Hello,

I'm seeing a constant behaviour with my implementation of openstack (libvirt/kvm) and cinder using glusterfs and I'm having troubles to find the real cause or if it's something not normal at all.

I have configured cinder to use glusterfs as storage backend, the volume is a replica 2 of 8 disks in 2 servers and I have several volumes attached to several instances provided by cinder. The problem is this, is not uncommon that one of the gluster servers reboot suddenly due to power failures (this is an infrastructure problem unavoidable right now), when this happens the instances start to see the attached volume as read only which force me to hard reboot the instance so it can access the volume normally again.

Here are my doubts, the gluster volume is created in such a way that not a single replica is on the same server as the master, if I lose a server due to hardware failure, the other is still usable so I don't really understand why couldn't the instances just use the replica brick in case that one of the servers reboots.

Also, why the data is still there, can be read but can't be written to in case of glusterfs failures?
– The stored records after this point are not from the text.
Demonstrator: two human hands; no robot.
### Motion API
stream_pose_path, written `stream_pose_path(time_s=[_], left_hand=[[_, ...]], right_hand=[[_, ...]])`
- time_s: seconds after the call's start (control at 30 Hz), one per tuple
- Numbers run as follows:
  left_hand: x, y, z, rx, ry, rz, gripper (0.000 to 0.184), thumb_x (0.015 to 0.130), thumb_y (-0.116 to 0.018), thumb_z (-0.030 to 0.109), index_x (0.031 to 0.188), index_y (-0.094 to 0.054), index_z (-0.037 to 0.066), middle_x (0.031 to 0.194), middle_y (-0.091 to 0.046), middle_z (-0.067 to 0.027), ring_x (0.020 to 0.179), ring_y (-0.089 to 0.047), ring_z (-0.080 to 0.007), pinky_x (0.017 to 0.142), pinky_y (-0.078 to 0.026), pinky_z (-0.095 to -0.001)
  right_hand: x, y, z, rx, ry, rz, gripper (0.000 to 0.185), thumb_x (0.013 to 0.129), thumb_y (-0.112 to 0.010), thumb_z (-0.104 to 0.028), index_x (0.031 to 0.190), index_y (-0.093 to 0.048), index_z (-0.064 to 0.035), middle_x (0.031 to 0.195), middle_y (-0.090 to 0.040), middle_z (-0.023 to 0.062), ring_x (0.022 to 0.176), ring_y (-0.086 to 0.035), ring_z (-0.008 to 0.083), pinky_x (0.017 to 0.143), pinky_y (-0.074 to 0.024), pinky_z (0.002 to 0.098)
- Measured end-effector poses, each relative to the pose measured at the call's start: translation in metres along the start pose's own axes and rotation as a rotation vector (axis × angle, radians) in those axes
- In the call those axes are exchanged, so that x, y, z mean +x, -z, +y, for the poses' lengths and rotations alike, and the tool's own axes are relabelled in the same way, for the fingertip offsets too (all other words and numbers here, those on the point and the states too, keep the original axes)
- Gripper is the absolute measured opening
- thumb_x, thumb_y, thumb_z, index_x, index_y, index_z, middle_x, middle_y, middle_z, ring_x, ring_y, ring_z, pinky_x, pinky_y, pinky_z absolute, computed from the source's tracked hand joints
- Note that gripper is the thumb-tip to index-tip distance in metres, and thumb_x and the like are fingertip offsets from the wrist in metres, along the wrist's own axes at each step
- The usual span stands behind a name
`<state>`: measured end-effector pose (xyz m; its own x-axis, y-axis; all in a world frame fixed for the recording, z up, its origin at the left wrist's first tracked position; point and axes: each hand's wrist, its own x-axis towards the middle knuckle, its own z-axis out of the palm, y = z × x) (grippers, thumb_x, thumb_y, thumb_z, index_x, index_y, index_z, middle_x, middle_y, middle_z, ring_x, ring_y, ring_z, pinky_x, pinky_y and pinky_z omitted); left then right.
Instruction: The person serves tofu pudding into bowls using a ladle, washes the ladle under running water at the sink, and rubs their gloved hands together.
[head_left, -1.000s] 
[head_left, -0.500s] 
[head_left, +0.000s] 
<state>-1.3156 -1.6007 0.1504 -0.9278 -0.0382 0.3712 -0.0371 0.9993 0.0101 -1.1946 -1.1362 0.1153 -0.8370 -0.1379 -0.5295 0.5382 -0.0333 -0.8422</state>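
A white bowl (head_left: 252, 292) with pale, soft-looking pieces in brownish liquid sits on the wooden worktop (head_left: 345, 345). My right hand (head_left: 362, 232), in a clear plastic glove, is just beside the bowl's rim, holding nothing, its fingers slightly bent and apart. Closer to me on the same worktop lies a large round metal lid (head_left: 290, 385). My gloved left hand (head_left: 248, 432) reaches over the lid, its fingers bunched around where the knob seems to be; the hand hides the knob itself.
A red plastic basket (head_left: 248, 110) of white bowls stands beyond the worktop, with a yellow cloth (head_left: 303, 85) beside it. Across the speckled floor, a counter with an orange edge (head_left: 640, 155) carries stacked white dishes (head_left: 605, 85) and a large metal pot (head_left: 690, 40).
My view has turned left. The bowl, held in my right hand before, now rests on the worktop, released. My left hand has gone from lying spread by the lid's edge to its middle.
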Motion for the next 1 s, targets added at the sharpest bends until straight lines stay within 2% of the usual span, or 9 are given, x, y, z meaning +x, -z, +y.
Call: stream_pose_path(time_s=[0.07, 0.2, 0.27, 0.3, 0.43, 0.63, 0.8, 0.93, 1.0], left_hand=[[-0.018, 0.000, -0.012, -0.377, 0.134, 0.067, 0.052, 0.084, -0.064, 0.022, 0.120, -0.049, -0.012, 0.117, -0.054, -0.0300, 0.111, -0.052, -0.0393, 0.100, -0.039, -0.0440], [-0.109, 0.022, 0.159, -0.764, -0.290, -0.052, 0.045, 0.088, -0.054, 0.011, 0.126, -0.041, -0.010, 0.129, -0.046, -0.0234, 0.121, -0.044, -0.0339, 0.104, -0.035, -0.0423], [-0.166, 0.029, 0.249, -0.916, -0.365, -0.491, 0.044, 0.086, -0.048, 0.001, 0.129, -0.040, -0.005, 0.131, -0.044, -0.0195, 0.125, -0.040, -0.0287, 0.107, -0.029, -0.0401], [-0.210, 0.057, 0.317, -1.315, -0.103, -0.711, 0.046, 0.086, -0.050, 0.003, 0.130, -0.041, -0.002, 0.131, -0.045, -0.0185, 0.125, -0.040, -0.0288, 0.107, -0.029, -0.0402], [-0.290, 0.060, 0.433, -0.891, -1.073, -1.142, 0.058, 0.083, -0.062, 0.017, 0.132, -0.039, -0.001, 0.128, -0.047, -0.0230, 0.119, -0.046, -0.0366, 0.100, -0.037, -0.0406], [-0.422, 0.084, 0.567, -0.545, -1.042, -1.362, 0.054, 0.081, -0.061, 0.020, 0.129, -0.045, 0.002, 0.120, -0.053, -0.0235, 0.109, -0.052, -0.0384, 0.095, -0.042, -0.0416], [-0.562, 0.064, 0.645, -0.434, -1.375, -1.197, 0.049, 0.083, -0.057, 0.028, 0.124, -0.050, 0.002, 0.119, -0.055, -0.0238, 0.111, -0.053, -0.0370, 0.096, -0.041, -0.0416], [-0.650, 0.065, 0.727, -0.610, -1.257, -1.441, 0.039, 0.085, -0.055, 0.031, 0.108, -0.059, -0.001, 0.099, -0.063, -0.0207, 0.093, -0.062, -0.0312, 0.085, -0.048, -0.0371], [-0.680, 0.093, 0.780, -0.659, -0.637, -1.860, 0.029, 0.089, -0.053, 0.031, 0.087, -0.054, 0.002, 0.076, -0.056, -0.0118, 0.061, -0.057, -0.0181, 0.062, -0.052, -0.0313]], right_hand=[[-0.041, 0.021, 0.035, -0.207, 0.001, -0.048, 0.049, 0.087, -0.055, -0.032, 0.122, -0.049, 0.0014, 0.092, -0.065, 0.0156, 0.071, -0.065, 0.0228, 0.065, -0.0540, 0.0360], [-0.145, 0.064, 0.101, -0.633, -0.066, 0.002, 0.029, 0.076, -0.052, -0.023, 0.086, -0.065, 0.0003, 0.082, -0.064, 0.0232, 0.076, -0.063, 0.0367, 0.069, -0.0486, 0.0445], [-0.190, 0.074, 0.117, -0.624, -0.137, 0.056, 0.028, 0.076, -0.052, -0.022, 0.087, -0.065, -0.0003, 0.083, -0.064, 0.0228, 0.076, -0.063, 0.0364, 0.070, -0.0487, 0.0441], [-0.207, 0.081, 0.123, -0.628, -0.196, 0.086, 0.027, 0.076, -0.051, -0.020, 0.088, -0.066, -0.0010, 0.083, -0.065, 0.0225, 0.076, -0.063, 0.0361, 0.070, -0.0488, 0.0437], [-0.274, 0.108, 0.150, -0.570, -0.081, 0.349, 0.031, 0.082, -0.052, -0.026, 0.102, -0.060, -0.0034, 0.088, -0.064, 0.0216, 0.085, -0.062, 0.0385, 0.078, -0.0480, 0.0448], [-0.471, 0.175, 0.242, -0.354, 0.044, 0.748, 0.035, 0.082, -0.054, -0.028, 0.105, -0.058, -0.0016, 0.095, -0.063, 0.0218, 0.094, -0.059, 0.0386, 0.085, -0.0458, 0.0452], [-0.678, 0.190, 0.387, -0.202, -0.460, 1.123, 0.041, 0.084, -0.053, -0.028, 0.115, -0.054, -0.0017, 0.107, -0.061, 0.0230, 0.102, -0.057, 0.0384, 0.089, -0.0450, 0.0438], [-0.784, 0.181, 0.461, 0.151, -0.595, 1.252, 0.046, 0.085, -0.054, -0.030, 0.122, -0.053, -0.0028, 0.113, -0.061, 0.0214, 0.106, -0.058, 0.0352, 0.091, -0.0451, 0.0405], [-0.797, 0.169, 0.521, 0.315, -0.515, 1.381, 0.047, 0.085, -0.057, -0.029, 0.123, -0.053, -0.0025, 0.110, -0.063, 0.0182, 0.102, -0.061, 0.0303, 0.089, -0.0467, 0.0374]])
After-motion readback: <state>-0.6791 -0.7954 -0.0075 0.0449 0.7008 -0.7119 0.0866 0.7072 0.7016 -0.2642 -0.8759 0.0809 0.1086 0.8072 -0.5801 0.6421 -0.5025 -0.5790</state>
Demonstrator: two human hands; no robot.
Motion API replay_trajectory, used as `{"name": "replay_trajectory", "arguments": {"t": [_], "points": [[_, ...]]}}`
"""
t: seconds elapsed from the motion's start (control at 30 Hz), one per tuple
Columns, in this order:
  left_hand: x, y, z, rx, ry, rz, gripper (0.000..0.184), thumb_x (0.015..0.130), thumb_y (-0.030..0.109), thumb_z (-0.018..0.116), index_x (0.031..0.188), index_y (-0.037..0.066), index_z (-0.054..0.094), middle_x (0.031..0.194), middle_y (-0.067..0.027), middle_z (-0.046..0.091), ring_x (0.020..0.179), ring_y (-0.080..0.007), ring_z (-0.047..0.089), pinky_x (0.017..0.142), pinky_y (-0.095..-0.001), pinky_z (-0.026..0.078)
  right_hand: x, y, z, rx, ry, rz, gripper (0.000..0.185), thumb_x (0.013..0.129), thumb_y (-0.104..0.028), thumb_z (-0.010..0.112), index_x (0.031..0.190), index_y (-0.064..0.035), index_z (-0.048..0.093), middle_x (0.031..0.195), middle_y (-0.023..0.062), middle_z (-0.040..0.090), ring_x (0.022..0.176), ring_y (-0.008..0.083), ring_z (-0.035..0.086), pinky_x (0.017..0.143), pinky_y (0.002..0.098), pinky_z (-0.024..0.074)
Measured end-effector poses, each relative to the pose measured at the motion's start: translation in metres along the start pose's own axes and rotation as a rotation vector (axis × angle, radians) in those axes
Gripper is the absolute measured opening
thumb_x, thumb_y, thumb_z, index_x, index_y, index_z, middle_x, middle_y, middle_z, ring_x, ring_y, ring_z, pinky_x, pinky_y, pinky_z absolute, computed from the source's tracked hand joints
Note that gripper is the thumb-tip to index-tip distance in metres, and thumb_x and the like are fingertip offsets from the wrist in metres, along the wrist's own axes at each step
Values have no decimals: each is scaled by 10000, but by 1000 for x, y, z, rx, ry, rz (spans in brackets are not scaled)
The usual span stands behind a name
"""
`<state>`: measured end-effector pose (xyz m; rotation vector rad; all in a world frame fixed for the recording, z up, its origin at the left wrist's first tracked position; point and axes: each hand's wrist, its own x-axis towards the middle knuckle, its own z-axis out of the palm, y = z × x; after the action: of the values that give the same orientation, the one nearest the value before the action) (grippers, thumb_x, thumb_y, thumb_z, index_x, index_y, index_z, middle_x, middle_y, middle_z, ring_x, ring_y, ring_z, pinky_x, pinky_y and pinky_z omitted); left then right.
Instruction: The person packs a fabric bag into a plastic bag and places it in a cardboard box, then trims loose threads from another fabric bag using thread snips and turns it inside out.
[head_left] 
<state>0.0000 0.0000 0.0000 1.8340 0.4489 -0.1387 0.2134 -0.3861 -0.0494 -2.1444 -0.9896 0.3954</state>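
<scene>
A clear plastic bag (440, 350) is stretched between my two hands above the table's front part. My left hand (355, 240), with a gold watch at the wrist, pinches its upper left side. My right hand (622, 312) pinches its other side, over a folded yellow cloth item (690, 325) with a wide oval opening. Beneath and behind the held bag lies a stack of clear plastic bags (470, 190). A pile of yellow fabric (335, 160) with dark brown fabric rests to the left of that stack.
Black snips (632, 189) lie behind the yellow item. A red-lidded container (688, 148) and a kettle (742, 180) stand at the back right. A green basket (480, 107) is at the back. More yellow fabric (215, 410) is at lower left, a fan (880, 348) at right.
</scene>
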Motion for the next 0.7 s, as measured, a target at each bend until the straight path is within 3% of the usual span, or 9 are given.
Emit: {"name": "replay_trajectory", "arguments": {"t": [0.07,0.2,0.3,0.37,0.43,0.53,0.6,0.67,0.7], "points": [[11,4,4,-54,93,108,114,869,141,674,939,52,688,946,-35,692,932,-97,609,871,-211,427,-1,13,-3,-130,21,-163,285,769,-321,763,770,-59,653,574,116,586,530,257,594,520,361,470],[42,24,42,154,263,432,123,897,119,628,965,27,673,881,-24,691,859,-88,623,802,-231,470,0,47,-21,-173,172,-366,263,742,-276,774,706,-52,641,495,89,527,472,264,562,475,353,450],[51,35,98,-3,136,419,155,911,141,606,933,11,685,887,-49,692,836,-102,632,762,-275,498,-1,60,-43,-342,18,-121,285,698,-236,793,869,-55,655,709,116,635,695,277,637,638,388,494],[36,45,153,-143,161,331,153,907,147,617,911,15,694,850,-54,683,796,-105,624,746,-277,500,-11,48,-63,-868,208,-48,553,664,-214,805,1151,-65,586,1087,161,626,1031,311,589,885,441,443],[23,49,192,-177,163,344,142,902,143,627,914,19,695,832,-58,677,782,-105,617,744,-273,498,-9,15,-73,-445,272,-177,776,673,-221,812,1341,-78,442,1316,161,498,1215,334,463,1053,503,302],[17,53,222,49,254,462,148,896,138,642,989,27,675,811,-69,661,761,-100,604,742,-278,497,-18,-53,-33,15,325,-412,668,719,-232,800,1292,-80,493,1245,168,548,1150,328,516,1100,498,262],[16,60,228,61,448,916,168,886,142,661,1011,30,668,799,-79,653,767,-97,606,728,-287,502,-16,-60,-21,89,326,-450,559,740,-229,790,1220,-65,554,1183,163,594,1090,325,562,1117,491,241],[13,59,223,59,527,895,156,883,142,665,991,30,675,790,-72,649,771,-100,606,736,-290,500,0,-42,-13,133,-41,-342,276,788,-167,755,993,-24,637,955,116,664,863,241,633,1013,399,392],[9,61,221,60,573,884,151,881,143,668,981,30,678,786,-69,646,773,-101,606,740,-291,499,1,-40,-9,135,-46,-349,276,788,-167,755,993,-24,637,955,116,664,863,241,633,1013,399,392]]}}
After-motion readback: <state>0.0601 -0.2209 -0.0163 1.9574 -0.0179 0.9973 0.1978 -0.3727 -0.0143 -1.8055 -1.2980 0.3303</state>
Is this a problem with my implementation? configuration error on my part? something known to openstack? a cinder thing? libvirt? glusterfs?

Having to hard reboot the instances is not a big issue right now, but nevertheless I want to understand what's happening and if I can avoid this issue.

Some specifics:

GlusterFS version is 3.5 All systems are CentOS 6.5 Openstack version is Icehouse installed with packstack/rdo

Thanks in advance!


--
ElĂ­as David.